Wednesday, October 13, 2021 - 1:00pm to 2:00pm
CORD 1109 or Zoom: https://oregonstate.zoom.us/j/93591935144?pwd=YjZaSjBYS0NmNUtjQzBEdzhPeDZ5UT09

Speaker Information

Fuxin Li
Associate Professor
Computer Science
Oregon State University

Abstract

This talk will focus on our endeavors in the past few years in terms of explaining image classifiers. Realizing that an important missing piece for explaining neural networks is a reliable heatmap visualization tool, we developed I-GOS and iGOS++ utilizing integrated gradients to avoid local optima in heatmap generations and improve performance in high-resolution heatmaps. Especially, iGOS++ was able to discover that deep classifiers trained on COVID-19 X-ray images wrongly focus on the characters printed on the image and could produce erroneous solutions. This shows the utility of explanation in "debugging" the classifiers.

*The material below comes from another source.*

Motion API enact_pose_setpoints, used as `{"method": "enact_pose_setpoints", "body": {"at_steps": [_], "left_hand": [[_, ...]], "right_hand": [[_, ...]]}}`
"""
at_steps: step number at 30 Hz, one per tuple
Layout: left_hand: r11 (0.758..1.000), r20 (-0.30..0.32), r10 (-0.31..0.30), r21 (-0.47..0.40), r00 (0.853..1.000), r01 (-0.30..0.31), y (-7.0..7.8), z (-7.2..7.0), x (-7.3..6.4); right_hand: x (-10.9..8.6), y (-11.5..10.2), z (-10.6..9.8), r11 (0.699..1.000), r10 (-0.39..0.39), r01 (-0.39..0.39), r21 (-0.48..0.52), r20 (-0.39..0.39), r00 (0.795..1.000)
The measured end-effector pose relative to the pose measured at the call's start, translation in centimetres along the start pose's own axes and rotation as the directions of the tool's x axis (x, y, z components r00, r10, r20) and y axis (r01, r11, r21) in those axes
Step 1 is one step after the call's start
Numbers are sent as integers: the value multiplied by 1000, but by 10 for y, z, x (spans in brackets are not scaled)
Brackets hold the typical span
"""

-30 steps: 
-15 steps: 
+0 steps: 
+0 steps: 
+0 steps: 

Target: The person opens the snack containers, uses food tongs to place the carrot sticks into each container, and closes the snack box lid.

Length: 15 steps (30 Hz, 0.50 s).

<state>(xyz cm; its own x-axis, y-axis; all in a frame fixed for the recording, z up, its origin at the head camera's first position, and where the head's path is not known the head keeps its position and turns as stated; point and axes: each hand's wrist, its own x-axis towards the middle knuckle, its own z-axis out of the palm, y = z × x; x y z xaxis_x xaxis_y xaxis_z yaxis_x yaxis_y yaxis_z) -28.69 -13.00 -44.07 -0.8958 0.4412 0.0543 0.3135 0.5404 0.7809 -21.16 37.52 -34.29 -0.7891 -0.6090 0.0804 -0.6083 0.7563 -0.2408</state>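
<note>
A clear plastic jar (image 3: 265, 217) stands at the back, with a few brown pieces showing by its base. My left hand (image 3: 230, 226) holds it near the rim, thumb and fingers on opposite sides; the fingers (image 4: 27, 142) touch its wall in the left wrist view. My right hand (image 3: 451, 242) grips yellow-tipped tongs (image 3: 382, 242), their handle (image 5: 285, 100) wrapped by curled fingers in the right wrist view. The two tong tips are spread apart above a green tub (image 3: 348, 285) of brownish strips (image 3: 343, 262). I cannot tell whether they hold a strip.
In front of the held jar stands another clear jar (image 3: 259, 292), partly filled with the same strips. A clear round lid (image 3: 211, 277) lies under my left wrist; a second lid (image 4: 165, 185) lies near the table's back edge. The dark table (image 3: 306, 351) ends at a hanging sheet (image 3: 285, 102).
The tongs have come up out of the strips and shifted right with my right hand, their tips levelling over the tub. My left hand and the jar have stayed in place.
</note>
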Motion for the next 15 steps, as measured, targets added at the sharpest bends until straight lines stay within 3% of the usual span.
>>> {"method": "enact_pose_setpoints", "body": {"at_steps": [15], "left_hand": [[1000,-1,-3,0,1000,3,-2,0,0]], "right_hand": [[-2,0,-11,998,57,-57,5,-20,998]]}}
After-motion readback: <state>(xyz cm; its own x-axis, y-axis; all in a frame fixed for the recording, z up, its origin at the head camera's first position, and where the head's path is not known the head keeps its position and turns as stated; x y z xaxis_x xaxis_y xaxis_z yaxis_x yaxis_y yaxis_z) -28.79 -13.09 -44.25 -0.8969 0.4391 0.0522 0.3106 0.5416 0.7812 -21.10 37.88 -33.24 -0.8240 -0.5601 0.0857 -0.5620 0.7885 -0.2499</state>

During the development of those visualizations, we realize that for a significant number of images, the classifier has multiple different paths to reach a confident prediction, this leads to our recent development of structural attention graphs, an approach that utilizes beam search to locate multiple coarse heatmaps for a single image, and compactly visualizes a set of heatmaps by capturing how different combinations of image regions impact the confidence of a classifier. A user study shows significantly better capability of users to answer counterfactual questions when presented with SAG versus conventional heatmaps.

Speaker Bio

Fuxin Li is currently an associate professor in the School of Electrical Engineering and Computer Science at Oregon State University. Before that, he has held research positions in University of Bonn and Georgia Institute of Technology. He had obtained a Ph.D. degree in the Institute of Automation, Chinese Academy of Sciences in 2009. He has won an NSF CAREER award, an Amazon Research Award, an Oregon State University College of Engineering Research Award, (co-)won the PASCAL VOC semantic segmentation challenges from 2009-2012, and led a team to the 4th place finish in the DAVIS Video Segmentation challenge 2017. He has published more than 60 papers in computer vision, machine learning and natural language processing. His main research interests are deep learning, video object segmentation, multi-target tracking, point cloud deep networks, uncertainty estimation in deep learning and human understanding of deep learning.